On the plus side, the temperature in the main cabin was quite cozy by this time, so at least I was comfortable for the hour and a half it took me to gently pick my way through the broken wine glasses and the scattered canned goods and get the cupboard sort of back into place.  For the first while I loudly cursed that mysterious double-moored boat, whose incessant knocking had obviously caused the cupboard to leap to its death.  Then I looked a bit more closely at the brackets from which the cupboard had been hung and quickly redirected my mutterings to whatever mouth-breathing moron hung those brackets from a grand total of four tiny half inch screws sunk into thin and suspiciously ill-supported decorative tongue-in-groove siding.  I was reminded of when I owned an old house in Winnipeg and regularly muttered imprecations against the former owner for some inexplicably bizarre “home improvement” decision he’d made.
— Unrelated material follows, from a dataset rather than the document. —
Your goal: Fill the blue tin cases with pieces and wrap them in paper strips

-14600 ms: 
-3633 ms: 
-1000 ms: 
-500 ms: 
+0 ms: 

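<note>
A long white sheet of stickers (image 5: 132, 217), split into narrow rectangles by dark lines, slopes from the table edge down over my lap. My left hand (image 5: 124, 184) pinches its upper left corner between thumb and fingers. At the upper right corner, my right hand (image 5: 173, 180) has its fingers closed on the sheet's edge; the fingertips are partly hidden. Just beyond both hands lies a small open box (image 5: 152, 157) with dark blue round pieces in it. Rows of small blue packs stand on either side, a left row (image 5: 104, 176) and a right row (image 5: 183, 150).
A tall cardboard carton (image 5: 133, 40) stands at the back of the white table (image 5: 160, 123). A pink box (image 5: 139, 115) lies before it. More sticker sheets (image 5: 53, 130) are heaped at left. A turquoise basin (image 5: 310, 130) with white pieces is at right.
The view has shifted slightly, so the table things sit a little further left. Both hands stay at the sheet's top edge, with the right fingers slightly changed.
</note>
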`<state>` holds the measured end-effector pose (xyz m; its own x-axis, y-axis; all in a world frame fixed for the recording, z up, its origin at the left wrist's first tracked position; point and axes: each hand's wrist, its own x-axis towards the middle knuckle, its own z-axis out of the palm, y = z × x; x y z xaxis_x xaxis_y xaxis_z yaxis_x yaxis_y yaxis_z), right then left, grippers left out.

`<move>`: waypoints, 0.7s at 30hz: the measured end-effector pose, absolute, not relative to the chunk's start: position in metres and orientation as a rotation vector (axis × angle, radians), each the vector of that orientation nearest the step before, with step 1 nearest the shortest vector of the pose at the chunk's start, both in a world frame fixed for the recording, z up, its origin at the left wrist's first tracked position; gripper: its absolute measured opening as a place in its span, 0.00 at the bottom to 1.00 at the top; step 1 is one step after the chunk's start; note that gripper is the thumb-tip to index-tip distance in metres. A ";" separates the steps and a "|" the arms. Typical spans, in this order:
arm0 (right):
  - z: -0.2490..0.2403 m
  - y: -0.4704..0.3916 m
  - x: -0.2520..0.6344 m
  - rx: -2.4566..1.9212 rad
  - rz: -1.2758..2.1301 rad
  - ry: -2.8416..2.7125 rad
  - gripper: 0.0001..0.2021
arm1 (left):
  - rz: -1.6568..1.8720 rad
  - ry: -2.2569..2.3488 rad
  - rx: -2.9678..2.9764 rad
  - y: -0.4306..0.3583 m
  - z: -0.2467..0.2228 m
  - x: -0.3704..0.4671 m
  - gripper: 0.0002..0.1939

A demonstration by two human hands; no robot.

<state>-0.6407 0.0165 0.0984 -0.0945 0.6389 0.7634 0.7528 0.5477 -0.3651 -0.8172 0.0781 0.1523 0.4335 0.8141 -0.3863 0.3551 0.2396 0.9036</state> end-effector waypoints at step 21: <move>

And then I sighed, and rested the cabinet on the counter, securing it with four very long screws into the substantial stern wall of the boat, and a steel bracket for good measure.  And then I went outside and tightened the ropes on the offending boat so that I might be able to get a few hours sleep, and poured myself a large glass of port and retired to my bed once again.

(The next morning I met the wife of the couple on the other boat and of course she was lovely and apologetic about having to double moor.  Apparently they got caught in the heavy weather and didn't feel they had much option.  And she thanked me for tightening their lines.  And the next day her husband helped me slip out and continue down the canal.  So they were nice and friendly and perfectly reasonable.  But they still don't know how to tie a freakin' knot.)

So that was last week.  The cupboard is fine now, still resting on the counter, and now with its forward door bolted back on, because of course the screws in the hinges pulled right out of the particle board on impact.  And while I did lose a little metal-and-mirror side cabinet I’d been using for storing spices (bent and damaged beyond repair), I have to admit that having the cupboard a bit lower is kind of convenient.  And it’s all temporary anyway, because there’s no way that cupboard will still be in that kitchen once I finally get it all sorted out.

And how about some GOOD news on the boat renovation front?  Because I’ve got that too!  I spent much of my time in Willesden Junction working on the bedroom, and I’m really pleased with the results.  The ceiling and walls have been painted white, so it’s much brighter.  And I dismantled some old shelves and trimmed them down with nice curvy corners and re-purposed them by hanging them from the wall (with nice chunky steel brackets and proper screws, I might add…). Having stuff up off the floor makes a difference, and using much narrower shelves beside the bed means that I was finally able to unstack the two narrow mattresses and reconfigure them into a lower, wider version that is much more comfortable and grown-up.

Here’s a picture of the bedroom last year.

And here it is now!

See?  Wall-hung things that won’t abandon their posts at the slightest tap!

And here it is looking the other way.

Seeing what a difference a bit of paint and some other small, easy changes makes is hugely satisfying and reassuring.  Now I can look at my bedroom and imagine what it'll be like when the whole boat is more like this.  I've still got miles to go, but at least I've started down the road and it feels great.

* P.S.  I had a few suggestions about what phrase one could use to describe the act of moving the boat when "sailing" and "driving" both didn't seem quite right.  "Manning the tiller" was suggested, as was "under way" but I think the one I prefer it "piloting".  Thanks, PW!

1 Comment:

daphne said...

The Hudson Bay blanket is a nice touch.